Exchange PowerShell Quickstart – Part 1

Background

As we know Microsoft is firmly banking on PowerShell to be THE way to manage all of their operating systems and services, and with good reason. PowerShell is the most powerful method Microsoft has developed to manage their products. The concepts are similar to Unix style shells but it is a little more easily understood when reading a PowerShell script compared to a Unix shell script. This readability does however give rise to a few inconsistencies since they need to ensure backward compatibility too. The biggest inconcistency is the names of properties (attributes) used in Exchange PowerShell, AD PowerShell and what the AD schema has internally. AD PowerShell closely aligns itself to the schema, for example both the schema and AD PowerShell know about proxyAddresses as an attribute. Exchange PowerShell uses the term EmailAddresses instead. To help ease that pain I have put a small table below of the more common Exchange PowerShell properties and their AD attribute counterpart

Exchange Name AD Attribute
Alias mailNickname
CustomAttribute1-15 extensionAttribute1-15
DeliverToMailboxAndForward deliverAndRedirect
DisplayName displayName
EmailAddresses proxyAddresses
EmailAddressPolicyEnabled msExchPoliciesIncluded or msExchPoliciesExcluded set to {26491cfc-9e50-4857-861b-0cb8df22b5d7}
ExtensionCustomAttribute1-5 msExchExtensionCustomAttribute1-5
ExternalEmailAddress targetAddress (for Mailuser and Mailcontact objects)
FirstName givenName
ForwardingAddress altRecipient
ForwardingSMTPAddress targetAddress (for Mailbox objects)
GrantSendOnBehalfTo publicDelegates
HiddenFromAddressListsEnabled msExchHideFromAddressList
LastName sn
LegacyExchangeDN legacyExchangeDN
Name sAMAccountName
WindowsEmailAddress mail

Terminology

PowerShell introduces many new terms which are worth listing just so that we’re all on the same page

  • cmdlet – a command in the form of <verb>-<noun>, e.g. Set-Mailbox to perform an action on an object. A cmdlet is usually made available to you through importing a module or connecting to a session
  • module – a module is a collection of PowerShell cmdlets which can be imported into a PowerShell window
  • pipeline – a single line of commands seperated by | (pipe symbol) where the commands pass the results from the cmdlet on the left to the next cmdlet to the right, e.g.

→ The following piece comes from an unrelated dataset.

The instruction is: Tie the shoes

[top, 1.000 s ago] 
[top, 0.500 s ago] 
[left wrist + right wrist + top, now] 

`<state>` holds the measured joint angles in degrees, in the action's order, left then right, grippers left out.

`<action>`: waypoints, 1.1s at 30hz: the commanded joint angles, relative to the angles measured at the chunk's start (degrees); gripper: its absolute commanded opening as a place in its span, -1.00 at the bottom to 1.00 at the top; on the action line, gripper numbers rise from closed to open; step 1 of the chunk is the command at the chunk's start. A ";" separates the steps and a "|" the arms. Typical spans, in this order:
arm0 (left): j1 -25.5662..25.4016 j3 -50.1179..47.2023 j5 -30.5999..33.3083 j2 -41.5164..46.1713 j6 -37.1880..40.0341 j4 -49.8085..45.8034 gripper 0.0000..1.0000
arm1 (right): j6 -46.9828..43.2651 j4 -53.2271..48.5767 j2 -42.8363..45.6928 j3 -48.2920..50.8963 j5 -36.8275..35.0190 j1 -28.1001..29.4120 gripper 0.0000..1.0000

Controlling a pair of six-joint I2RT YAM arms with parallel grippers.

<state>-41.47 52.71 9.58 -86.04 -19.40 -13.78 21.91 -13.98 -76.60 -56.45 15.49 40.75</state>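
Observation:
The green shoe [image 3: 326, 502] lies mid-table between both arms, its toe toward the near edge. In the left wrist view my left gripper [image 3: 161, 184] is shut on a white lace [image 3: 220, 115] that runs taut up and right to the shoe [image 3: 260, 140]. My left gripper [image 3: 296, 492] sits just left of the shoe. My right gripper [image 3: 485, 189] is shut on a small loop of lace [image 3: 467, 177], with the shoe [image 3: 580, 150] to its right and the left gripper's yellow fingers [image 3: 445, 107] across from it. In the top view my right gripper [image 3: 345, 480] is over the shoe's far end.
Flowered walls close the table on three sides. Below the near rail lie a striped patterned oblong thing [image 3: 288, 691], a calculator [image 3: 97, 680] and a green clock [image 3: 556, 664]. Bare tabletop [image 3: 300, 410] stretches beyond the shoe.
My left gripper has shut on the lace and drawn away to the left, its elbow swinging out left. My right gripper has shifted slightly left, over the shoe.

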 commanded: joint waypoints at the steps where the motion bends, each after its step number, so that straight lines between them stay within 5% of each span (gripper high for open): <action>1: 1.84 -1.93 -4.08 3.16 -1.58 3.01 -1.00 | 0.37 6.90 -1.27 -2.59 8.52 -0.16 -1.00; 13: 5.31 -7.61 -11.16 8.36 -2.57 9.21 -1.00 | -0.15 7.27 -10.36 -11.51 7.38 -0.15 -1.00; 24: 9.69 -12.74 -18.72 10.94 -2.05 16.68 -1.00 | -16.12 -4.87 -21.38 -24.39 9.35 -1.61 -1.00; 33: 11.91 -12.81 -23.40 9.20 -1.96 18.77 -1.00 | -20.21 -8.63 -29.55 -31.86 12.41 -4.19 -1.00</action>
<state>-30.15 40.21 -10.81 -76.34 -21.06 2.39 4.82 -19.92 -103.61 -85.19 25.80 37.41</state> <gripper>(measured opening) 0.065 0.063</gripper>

Get-TransportServer | get-MessageTrackingLog which will get the messaging tracking log off all transport servers
  • script – A set of cmdlets that are to be executed as a single unit. These files usually have the ps1 extension
  • session – a session is a connection to a remote PowerShell uri which then makes available any cmdlets provided by that uri
  • variable – a way of storing results of a cmdlet for subsequent processing. In PowerShell variables always start with $

Connecting to Exchange

Right so that was a bit on the background of PowerShell and how there are some inconsistencies to be aware of. So let’s get connected. There are two main ways of connecting to Exchange PowerShell. The way that is often used is to log into an Exchange server and run the Exchange Management Shell. Behind the scenes this actually runs a PowerShell script into the default Windows PowerShell which sets the initial size of the PowerShell window, discovers an Exchange server and connects to it. We can use this idea to actually run PowerShell locally on a laptop and remotely connect to PowerShell with the following sort of script

$session = New-PSSession -ConfigurationName Microsoft.Exchange -ConnectionUri http://mail.contoso.com/PowerShell/ -Authentication Kerberos

where the ConnectionURI needs to be a CAS server or load balanced CAS name. Using Kerberos will silently authenticate you based on your log in credentials. The combination of Kerberos with http will ensure that Exchange does still encrypt all of the traffic between the client and the server using Kerberos encryption.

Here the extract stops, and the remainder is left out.